◆ Work request ◆
Among the lines below, which ones contain the word "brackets"? Copy every such line.

◆ Provided data ◆
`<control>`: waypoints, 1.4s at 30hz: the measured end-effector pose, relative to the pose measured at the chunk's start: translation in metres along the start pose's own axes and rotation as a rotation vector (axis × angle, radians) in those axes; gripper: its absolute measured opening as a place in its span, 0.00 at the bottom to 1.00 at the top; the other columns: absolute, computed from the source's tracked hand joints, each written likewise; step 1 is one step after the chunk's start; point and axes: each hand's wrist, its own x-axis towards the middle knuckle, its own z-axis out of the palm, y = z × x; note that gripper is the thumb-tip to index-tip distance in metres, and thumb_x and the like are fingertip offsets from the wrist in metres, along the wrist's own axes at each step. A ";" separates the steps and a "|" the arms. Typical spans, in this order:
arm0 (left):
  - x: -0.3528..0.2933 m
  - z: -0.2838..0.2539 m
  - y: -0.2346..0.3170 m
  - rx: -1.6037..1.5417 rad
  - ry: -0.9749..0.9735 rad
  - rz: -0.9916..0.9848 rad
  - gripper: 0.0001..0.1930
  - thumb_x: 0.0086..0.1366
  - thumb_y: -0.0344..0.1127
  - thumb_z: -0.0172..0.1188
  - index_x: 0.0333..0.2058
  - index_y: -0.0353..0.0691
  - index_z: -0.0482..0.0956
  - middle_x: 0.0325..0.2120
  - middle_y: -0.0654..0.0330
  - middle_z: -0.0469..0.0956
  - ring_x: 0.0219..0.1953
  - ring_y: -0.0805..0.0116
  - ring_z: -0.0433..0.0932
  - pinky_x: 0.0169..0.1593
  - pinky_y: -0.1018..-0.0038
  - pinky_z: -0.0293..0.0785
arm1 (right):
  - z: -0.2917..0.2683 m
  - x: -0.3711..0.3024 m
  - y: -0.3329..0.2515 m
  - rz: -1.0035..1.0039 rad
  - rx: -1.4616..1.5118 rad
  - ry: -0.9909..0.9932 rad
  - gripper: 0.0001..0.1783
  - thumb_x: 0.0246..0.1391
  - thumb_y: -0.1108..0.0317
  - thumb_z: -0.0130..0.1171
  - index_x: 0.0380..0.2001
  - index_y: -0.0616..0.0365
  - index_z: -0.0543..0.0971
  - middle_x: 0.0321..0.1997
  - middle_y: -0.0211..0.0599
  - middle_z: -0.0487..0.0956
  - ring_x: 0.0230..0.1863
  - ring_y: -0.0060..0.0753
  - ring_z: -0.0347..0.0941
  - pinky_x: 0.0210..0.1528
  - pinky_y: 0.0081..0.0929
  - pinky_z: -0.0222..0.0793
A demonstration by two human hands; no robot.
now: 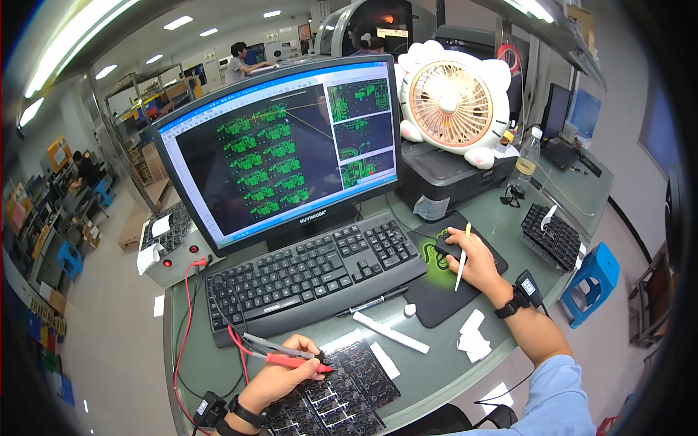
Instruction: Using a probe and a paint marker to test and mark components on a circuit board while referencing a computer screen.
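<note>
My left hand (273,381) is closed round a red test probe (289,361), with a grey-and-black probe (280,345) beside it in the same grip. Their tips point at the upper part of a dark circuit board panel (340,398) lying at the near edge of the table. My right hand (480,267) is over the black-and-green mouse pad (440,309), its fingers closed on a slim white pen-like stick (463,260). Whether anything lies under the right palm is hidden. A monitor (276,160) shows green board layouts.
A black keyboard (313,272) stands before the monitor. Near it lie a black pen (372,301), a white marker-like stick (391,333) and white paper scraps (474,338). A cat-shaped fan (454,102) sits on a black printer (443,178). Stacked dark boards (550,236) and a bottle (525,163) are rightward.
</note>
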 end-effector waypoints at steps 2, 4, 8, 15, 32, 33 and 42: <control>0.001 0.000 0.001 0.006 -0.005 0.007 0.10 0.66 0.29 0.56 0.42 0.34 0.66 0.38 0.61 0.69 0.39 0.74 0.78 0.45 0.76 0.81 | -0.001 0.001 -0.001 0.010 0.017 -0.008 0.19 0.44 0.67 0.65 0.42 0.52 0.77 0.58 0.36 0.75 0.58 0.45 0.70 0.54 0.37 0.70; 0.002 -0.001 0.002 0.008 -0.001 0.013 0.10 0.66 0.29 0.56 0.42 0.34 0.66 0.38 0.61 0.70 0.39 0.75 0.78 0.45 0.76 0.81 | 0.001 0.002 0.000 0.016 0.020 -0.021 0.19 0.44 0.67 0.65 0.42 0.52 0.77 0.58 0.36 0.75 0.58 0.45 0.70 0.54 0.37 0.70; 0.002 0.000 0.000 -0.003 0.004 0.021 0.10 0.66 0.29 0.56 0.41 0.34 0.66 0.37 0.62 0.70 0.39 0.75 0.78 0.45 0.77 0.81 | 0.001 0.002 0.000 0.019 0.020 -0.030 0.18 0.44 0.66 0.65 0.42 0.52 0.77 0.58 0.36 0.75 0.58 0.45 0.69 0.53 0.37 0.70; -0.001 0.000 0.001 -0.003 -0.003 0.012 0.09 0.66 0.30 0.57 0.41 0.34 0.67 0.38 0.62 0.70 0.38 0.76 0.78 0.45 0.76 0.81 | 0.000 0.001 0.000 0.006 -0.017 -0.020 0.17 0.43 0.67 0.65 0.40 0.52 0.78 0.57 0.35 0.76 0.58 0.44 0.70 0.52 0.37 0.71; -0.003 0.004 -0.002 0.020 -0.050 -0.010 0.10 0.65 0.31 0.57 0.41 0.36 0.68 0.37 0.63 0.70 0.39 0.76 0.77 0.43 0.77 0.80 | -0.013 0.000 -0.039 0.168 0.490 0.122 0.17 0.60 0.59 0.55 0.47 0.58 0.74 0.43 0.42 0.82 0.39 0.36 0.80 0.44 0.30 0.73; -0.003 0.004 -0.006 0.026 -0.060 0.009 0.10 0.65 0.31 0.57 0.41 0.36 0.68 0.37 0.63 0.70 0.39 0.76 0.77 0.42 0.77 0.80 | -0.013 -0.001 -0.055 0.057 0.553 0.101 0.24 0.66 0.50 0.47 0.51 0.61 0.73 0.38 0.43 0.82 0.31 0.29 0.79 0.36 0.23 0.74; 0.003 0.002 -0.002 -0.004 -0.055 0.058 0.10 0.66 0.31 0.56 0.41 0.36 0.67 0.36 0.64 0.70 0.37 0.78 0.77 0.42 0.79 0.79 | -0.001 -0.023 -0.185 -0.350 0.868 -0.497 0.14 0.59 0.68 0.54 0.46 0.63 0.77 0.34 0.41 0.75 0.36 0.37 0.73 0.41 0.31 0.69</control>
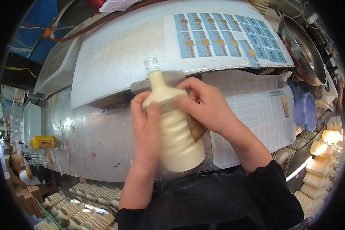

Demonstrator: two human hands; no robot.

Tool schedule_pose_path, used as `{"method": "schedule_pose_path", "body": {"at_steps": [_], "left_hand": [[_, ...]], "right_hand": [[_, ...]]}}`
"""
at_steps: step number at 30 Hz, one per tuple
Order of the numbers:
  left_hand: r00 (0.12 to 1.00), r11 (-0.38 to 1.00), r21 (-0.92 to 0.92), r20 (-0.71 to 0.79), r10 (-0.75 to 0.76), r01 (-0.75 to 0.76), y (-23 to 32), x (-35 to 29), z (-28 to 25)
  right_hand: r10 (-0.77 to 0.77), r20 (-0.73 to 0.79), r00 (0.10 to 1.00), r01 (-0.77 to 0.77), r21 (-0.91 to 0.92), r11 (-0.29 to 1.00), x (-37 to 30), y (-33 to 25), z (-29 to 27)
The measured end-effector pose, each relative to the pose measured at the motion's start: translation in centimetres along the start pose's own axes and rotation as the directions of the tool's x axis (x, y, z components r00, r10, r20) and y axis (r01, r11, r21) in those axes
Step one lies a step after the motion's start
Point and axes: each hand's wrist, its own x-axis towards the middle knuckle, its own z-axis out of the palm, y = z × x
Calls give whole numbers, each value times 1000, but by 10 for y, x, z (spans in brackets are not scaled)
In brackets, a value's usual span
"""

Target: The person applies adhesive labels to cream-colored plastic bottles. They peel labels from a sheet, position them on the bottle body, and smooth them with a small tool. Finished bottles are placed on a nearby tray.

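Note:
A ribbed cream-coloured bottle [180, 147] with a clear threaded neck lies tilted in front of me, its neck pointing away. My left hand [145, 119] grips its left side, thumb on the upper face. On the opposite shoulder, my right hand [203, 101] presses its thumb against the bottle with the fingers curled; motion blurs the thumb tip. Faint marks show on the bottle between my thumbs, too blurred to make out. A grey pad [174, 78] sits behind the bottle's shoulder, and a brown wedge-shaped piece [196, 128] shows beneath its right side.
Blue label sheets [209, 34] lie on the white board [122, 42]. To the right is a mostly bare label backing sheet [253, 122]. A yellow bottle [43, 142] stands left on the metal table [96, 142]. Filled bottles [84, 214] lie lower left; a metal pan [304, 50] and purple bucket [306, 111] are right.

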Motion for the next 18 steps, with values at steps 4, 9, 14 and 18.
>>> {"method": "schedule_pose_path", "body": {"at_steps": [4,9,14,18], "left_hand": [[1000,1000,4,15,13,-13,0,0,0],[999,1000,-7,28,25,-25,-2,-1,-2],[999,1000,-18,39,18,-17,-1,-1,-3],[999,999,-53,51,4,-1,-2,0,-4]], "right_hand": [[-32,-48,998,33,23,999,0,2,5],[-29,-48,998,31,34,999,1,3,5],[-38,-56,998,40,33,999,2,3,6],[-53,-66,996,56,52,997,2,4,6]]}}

◆ Answer to the problem ◆
Calls give whole numbers, each value times 1000, but by 10 for y, x, z (spans in brackets are not scaled)
In brackets, a value's usual span

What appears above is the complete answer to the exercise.